Work item: Images should be left out, and everything else in the listing reproduced exactly.

Data segment:
————————

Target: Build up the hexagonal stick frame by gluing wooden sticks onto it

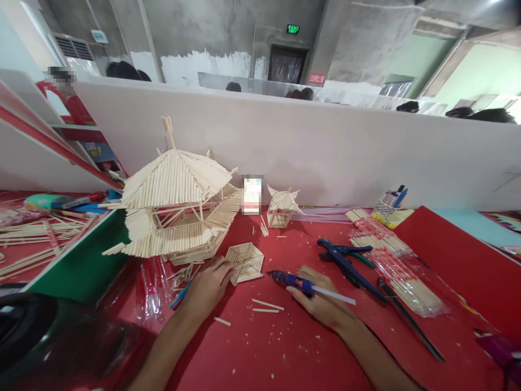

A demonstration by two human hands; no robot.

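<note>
A flat six-sided panel of thin wooden sticks (253, 264) lies on the red tabletop. My left hand (212, 279) has its fingers curled at the panel's left edge, gripping it. In my right hand (321, 296) is a blue hot glue gun (300, 283), with a clear glue stick jutting from its back and its dark nozzle pointing left, close to the panel's right side. Behind my left hand stands a large pavilion model of wooden sticks (175, 190). A smaller stick pavilion (283, 205) is near the white partition. Short loose sticks (266, 309) lie in front of the panel.
To the right are blue cutting pliers (345, 266), a long dark tool (411, 320) and bagged stick bundles (401, 277). A pen holder (386, 203) stands behind them. A large dark container (52, 342) occupies the lower left. The white partition (325, 146) closes off the back.
</note>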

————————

Problem solution:
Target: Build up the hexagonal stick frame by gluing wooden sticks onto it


A demonstration by two human hands; no robot.

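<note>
A flat six-sided panel of thin wooden sticks (253, 264) lies on the red tabletop. My left hand (212, 279) has its fingers curled at the panel's left edge, gripping it. In my right hand (321, 296) is a blue hot glue gun (300, 283), with a clear glue stick jutting from its back and its dark nozzle pointing left, close to the panel's right side. Behind my left hand stands a large pavilion model of wooden sticks (175, 190). A smaller stick pavilion (283, 205) is near the white partition. Short loose sticks (266, 309) lie in front of the panel.
To the right are blue cutting pliers (345, 266), a long dark tool (411, 320) and bagged stick bundles (401, 277). A pen holder (386, 203) stands behind them. A large dark container (52, 342) occupies the lower left. The white partition (325, 146) closes off the back.
</note>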

The exercise has been completed in full.